* _Task description_: Could you find each line of the data below that contains the word "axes" and copy those lines?

* _Collected data_:
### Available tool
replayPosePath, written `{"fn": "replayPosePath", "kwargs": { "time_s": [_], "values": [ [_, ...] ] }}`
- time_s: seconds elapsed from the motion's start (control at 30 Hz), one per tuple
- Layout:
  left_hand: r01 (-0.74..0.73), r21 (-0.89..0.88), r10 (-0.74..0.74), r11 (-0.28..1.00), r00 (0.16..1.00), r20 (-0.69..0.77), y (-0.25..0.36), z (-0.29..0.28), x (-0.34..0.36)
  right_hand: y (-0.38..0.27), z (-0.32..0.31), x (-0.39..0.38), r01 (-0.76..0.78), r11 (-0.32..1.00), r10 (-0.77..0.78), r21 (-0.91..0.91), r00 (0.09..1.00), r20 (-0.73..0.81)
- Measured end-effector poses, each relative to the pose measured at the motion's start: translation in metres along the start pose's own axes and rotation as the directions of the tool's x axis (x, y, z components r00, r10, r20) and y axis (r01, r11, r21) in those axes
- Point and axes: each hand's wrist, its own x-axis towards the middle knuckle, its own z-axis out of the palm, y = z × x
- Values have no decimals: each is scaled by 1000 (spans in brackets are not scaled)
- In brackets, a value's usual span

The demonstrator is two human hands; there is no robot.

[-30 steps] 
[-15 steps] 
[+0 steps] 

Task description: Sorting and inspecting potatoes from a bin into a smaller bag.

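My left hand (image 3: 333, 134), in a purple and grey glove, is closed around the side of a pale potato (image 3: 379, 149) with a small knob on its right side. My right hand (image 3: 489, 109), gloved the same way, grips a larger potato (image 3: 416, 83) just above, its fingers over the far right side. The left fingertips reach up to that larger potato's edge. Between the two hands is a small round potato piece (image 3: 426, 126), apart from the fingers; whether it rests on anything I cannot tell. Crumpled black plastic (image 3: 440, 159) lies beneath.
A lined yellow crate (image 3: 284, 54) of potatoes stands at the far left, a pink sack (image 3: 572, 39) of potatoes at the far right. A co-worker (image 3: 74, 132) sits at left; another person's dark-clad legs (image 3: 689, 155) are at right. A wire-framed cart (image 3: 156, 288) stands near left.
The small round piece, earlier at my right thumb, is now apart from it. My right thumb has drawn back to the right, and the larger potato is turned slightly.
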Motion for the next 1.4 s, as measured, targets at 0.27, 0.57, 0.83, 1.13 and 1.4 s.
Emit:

* _Solution_:
- Measured end-effector poses, each relative to the pose measured at the motion's start: translation in metres along the start pose's own axes and rotation as the directions of the tool's x axis (x, y, z components r00, r10, r20) and y axis (r01, r11, r21) in those axes
- Point and axes: each hand's wrist, its own x-axis towards the middle knuckle, its own z-axis out of the palm, y = z × x

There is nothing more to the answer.